Elle m'examine et, d'une main experte, m'ôte un dernier akène.
- Tu es de nouveau présentable ! conclut-elle d'un ton joyeux.
On se sourit, face à face, puis Béatrice se détourne et nous reprenons notre progression.
A chaque pas, mon cœur joue au yoyo et mon bras s'allonge sous le poids de sa charge.
Je change de main, réveillant la brûlure jusque là oubliée dans ma seconde paume.
Saloperie de valise !
Dans le Métro, puis dans le RER, Béatrice me parle de l'endroit où elle vit, m'expliquant notamment le chemin que nous allons prendre pour nous rendre à l'école de sa fille.
C'est agréable de discuter ainsi. Je crois que je pourrais écouter Béatrice parler pendant des heures. Sa voix et sa douceur me tranquillisent, m'apaisent, et je profite que son regard se perd dans le vague pour la détailler.
C'est con mais je dois bien me rendre à l'évidence : je suis en train de tomber amoureux d'elle.
Cynique, je ne peux m'empêcher de penser que ce n'est qu'un béguin pathétique pour la première fille avec qui j'ose parler et qui semble tolérer ma présence. Une sorte de planche de salut à laquelle je me raccroche et que ça pourrait au final être n'importe qui. Que j'aime à travers elle l'idée d'être aimé.
Une femme, je me corrige intérieurement, cinglant. Béatrice n'est pas une fille mais une femme. Remarquable, qui plus est. Je suis peut-être pathétique à penser que nous pourrions connaître l'amour ensemble, mais ce n'est pas pathétique de l'aimer.
Je tranche mon débat intérieur par un sentiment mitigé d'amertume et de défi.
- Tout va bien ? Tu as l'air en colère...
Béatrice me fixe d'un air préoccupé.
- C'est la troisième fois que je vois de la colère dans tes yeux depuis hier. Il y a un problème ?

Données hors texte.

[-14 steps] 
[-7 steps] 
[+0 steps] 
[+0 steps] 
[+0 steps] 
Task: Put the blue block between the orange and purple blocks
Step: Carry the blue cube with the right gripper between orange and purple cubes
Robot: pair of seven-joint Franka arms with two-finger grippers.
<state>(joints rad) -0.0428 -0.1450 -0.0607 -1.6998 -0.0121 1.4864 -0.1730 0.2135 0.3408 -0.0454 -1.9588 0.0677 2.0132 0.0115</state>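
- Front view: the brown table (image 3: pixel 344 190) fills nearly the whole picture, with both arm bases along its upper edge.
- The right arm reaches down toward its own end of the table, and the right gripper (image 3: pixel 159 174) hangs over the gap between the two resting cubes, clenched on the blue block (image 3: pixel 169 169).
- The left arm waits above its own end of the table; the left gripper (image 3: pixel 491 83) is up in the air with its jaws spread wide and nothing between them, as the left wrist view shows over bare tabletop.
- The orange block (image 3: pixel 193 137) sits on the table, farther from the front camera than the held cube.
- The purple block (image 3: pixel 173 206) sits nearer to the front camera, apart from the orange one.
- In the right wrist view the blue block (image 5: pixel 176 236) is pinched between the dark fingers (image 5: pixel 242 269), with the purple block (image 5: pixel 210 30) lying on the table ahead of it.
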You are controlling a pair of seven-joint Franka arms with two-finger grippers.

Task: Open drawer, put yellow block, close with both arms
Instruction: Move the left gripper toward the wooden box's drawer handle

Réfléchis ! Réfléchis vite ! Une explication probante !
- Je... je commence sans savoir quoi dire. J'aurais voulu qu'on fasse connaissance dans d'autres circonstances.
J'ignore où je veux en venir et, visiblement, Béatrice aussi puisqu'elle me demande de m'expliquer.
- Hinergeld, Rorgal, Fauvel, le licenciement, ce départ précipité... j'énumère, ouvrant les vannes aux récriminations. Mes phobies, la fatigue, le stress, ta séparation avec ta fille, la précipitation...
Elle hoche la tête avec une moue de tristesse.
- On a en effet perdu beaucoup de temps avant de se découvrir...
Et cette phrase continue de résonner dans notre silence pensif jusqu'à notre arrive en gare de Brétigny-sur-Orge où nous prenons le bus jusqu'à l'école de sa fille que nous atteignons vers quinze heures trente.
- Je t'offre un café, me propose-t-elle en désignant un bar du menton, face à l'école.
Malgré l'heure précoce, il y a déjà du monde en terrasse. D'autres parents en avance ?
- Avec plaisir ! Ça va me redonner un coup de fouet !
Nous allons donc nous installer tandis que Béatrice salue d'un geste de la main quelques clients de la salle ou de la terrasse.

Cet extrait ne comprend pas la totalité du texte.